Aşiretler ve babamın yaraları!
Babam 80 küsur yaşında öldüğünde, 3 kurşun yarasının kabuk bağlamış 3 izi vardı vücudunda. Kurşunlardan biri kulağının arkasını, biri boynunu sıyırmış, biri de omzundan...
Babam 80 küsur yaşında öldüğünde, 3 kurşun yarasının kabuk bağlamış 3 izi vardı vücudunda. Kurşunlardan biri kulağının arkasını, biri boynunu sıyırmış, biri de omzundan girip çıkmıştı. 3 İngiliz kurşununun açtığı 3 yara izini ölünceye kadar taşıdı bedeninde.
*
Mareşal Allenby 8. Ordu’yu Filistin cephesinde yenilgiye uğratalı çok olmuş, Mustafa Kemal’in başında bulunduğu 7. Ordu “ricat” etmiş, Osmanlı ordusunun morali bozulmuş, 300 bin asker kaçağı eşkıya olup dağa çıkmış; Arap çöllerinde, sarı sıcakta kış urbaları var leşkerin üstünde, tayına ise her zamanki gibi kıran girmiş, “İslam birliği efsanesi” tarumar olmuş; Arapların yönü bellidir artık, Britanya’nın kazanacağı aşikar; tekmil Araplar, Osmanlı’ya yüz çevirip sadakatlerini Britanya’ya yöneltmişler.

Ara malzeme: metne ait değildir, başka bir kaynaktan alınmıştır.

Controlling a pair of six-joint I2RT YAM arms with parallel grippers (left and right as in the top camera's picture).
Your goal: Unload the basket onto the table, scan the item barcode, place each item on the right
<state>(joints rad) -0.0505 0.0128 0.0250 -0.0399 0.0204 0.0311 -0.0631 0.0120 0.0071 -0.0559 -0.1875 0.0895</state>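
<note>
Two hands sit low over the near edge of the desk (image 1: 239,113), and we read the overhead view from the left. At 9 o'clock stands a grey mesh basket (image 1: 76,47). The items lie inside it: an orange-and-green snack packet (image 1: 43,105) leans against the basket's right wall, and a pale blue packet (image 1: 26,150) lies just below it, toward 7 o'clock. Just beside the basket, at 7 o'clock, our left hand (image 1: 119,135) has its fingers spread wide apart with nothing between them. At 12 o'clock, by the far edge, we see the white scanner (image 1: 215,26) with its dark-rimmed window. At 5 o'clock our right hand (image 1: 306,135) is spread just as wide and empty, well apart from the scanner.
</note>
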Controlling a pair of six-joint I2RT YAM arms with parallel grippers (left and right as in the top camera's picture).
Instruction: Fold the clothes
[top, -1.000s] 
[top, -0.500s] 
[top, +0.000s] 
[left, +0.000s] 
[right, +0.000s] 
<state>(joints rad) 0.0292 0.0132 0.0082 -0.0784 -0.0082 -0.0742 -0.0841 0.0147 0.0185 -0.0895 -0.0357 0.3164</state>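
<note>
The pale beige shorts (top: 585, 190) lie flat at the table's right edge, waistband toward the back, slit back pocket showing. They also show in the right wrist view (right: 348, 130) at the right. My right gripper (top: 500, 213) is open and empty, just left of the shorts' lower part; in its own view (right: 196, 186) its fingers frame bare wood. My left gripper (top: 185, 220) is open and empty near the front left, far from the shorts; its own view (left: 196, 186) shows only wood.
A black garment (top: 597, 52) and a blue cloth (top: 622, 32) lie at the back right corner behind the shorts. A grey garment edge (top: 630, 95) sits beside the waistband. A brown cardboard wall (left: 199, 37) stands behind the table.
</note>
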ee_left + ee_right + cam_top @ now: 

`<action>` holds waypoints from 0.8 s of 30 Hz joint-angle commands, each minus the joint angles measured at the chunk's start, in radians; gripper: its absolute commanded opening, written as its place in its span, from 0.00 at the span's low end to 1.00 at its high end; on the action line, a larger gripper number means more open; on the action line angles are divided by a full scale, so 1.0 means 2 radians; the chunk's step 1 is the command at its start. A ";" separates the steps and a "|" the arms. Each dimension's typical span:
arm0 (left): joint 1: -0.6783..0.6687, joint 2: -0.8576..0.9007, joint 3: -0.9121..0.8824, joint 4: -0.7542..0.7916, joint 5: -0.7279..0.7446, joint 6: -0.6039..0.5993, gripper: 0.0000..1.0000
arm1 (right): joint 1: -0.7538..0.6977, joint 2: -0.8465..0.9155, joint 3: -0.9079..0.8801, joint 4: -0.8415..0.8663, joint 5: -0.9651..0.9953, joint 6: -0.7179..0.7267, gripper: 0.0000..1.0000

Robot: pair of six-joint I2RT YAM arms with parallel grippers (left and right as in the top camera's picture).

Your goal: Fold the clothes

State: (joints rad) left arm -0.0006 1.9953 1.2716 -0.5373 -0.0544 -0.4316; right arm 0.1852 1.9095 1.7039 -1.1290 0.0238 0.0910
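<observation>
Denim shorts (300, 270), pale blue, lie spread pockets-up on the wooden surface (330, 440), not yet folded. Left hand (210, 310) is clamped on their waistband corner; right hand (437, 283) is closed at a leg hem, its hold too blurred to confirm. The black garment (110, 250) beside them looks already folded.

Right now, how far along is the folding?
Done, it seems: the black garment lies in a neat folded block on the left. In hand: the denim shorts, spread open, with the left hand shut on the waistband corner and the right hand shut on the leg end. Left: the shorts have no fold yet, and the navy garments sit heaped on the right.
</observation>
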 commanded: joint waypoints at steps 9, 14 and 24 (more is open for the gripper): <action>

O saatten itibaren, karargâhlarda Arapların “güvenilmezliği” üzerine yarenlik yapıyor zabitler. Ne de olsa ilk fırsatta, Osmanlı’yı arkadan hançerlemişler.
*
Irak, Britanya’nın bando mızıkalı, kırmızı urbalı ordusunun işgali altına girdiğinde, Mustafa Kemal böbrek sancıları çekmekte, şimdi İstanbul’dadır. Sefer görev emri Samsun’adır bu kez. Erzurum’da Kürt aşiretlerini toplayıp “vatanın bağrına saplanmış olan hançeri” çıkarmak için bir çare ararken, Britanya Arap yarımadasının tümüne hâkimdir artık neredeyse.
Zaten 3 yıl önce gelip hiçbir direnişle karşılaşmadan İstanbul’u işgal edenleri de cabası...
*
Erzurum’dan Sivas’a giden, burada da aynı Kürt aşiretlerini yanına alan, Amasya Tamimi’yle de aynı güvenin verdiği havayla “kurtuluşa” biraz daha iman getiren Mustafa Kemal, Anadolu direnişini adım adım örgütlerken, Kürt aşiretleri tarafından gâvura karşı bir direniş de Irak’ta örgütlenmektedir.
*
Tam bu sırada Musul’da bir İngiliz hâkimi, 6 muhafızıyla birlikte sokak ortasında öldürülür. Cinayeti Amediyeli Hacı Şaban Ağa’nın adamları işler. Şehre destursuz giren bir kâfir, Müslümanları yargılamaya cüret etmiş! Heyhat biz öldük mü? Alnının çatısından vururlar!
Aşiret ağalarına ulaşan gizli bir “direniş emrinin” işaret fişeğidir bu eylem. Buyruk İslam’ın halifesinden gelmiş gibi telakki edilir, “Halife’nin emri başımız gözümüz üstüne” der tekmil Kürt aşiret beyleri; dağ dağ salavat getirirler.